Pictures in the data must not be copied, but everything else should be output exactly.
══ Provided material
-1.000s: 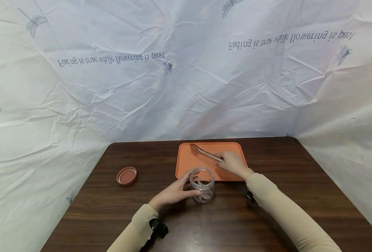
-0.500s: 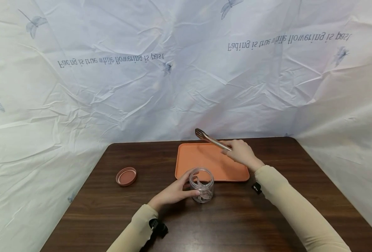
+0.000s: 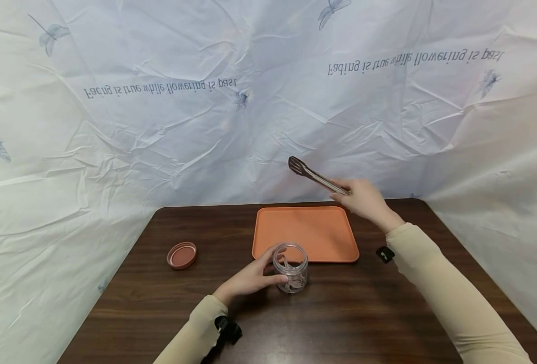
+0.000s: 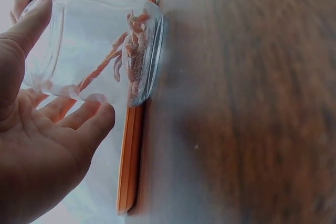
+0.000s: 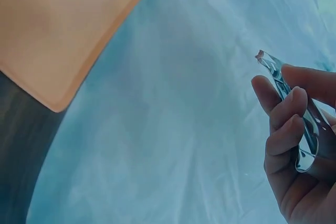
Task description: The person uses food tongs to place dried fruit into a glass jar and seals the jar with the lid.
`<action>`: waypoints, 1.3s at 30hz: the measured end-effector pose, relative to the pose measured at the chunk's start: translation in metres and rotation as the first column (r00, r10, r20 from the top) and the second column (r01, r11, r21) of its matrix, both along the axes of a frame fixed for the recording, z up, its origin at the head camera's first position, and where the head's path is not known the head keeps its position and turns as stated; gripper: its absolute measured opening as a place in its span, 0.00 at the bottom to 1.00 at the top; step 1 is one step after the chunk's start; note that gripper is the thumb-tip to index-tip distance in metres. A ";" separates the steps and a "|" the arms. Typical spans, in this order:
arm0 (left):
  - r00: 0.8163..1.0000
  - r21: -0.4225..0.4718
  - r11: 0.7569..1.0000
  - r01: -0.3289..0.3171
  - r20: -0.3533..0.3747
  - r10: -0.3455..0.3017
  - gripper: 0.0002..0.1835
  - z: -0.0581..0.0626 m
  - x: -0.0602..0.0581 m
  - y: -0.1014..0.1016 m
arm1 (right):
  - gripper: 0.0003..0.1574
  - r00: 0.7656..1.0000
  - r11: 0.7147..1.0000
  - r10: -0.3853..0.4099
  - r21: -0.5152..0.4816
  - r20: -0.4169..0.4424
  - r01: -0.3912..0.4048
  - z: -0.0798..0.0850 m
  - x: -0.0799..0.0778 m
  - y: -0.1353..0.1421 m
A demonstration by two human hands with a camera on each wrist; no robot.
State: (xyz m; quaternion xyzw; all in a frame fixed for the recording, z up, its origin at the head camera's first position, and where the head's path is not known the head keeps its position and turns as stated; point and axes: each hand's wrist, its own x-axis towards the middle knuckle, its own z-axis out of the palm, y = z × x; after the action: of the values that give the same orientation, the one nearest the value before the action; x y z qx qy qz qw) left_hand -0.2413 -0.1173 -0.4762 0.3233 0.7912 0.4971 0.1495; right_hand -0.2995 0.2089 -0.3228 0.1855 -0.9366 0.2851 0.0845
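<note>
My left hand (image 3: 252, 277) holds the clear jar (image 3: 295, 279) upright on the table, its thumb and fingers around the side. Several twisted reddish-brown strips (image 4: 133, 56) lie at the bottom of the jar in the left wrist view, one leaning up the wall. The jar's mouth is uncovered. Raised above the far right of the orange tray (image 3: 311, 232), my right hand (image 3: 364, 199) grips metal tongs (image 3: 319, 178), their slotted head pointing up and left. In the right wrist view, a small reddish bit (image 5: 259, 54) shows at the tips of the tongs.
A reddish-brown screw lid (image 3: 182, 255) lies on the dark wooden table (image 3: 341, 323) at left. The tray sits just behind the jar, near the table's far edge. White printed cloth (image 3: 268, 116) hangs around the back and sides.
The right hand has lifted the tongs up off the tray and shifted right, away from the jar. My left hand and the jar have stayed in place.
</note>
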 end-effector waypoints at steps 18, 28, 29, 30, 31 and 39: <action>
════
**Reply:**
-1.000s: 
-0.500s: 
+0.000s: 
+0.000s: 
+0.000s: 
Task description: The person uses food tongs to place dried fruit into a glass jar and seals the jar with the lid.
`<action>`: waypoints, 1.3s at 30hz: the measured end-effector pose, relative to the pose measured at the chunk's start: translation in metres and rotation as the first column (r00, r10, r20 from the top) and the second column (r01, r11, r21) of its matrix, both along the axes of a frame fixed for the recording, z up, its origin at the head camera's first position, and where the head's path is not known the head keeps its position and turns as stated; gripper: its absolute measured opening as a place in its span, 0.00 at the bottom to 1.00 at the top; step 1 is one step after the chunk's start; note that gripper is the thumb-tip to index-tip distance in metres. A ";" separates the steps and a "|" the arms. Typical spans, in this order:
arm0 (left):
  - r00: 0.8163..1.0000
  - r21: -0.4225..0.4718
  - r11: 0.7569..1.0000
  - r01: -0.3289..0.3171
  - r20: -0.3533..0.3747
  - r10: -0.3455..0.3017
  - gripper: 0.0002..0.1835
  - z: -0.0581..0.0626 m
  - x: -0.0602..0.0581 m
  - y: -0.1014..0.1016 m
arm1 (right):
  - gripper: 0.0003..0.1574
  - r00: 0.7656..1.0000
  - r11: 0.7147..1.0000
  - r10: -0.3853..0.4099
  - r21: -0.5152..0.4816
  - r20: -0.4169..0.4424
  - r01: -0.3912..0.4048
  - z: -0.0798..0.0850 m
  - x: -0.0799..0.0778 m
  - y: -0.1353..0.1421 m
A demonstration by two human hands with a camera on each wrist; no robot.
State: (xyz m; quaternion xyzw; all in a frame fixed for the recording, z up, its origin at the head camera's first position, and where the head's path is not known the head keeps its position and turns as stated; point and axes: each hand's wrist, its own x-axis towards the middle knuckle, its own z-axis out of the palm, y = z × x; after the action: of the values that give the same orientation, the one nearest the value before the action; x y z qx qy qz qw) left_hand -0.2413 -0.1173 -0.4762 0.3233 0.7912 0.4971 0.1495; right_hand -0.2995 0.2089 -0.3228 0.1855 -0.9366 0.2851 0.0845
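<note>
My left hand (image 3: 252, 277) holds the clear jar (image 3: 295, 279) upright on the table, its thumb and fingers around the side. Several twisted reddish-brown strips (image 4: 133, 56) lie at the bottom of the jar in the left wrist view, one leaning up the wall. The jar's mouth is uncovered. Raised above the far right of the orange tray (image 3: 311, 232), my right hand (image 3: 364, 199) grips metal tongs (image 3: 319, 178), their slotted head pointing up and left. In the right wrist view, a small reddish bit (image 5: 259, 54) shows at the tips of the tongs.
A reddish-brown screw lid (image 3: 182, 255) lies on the dark wooden table (image 3: 341, 323) at left. The tray sits just behind the jar, near the table's far edge. White printed cloth (image 3: 268, 116) hangs around the back and sides.
The right hand has lifted the tongs up off the tray and shifted right, away from the jar. My left hand and the jar have stayed in place.
</note>
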 end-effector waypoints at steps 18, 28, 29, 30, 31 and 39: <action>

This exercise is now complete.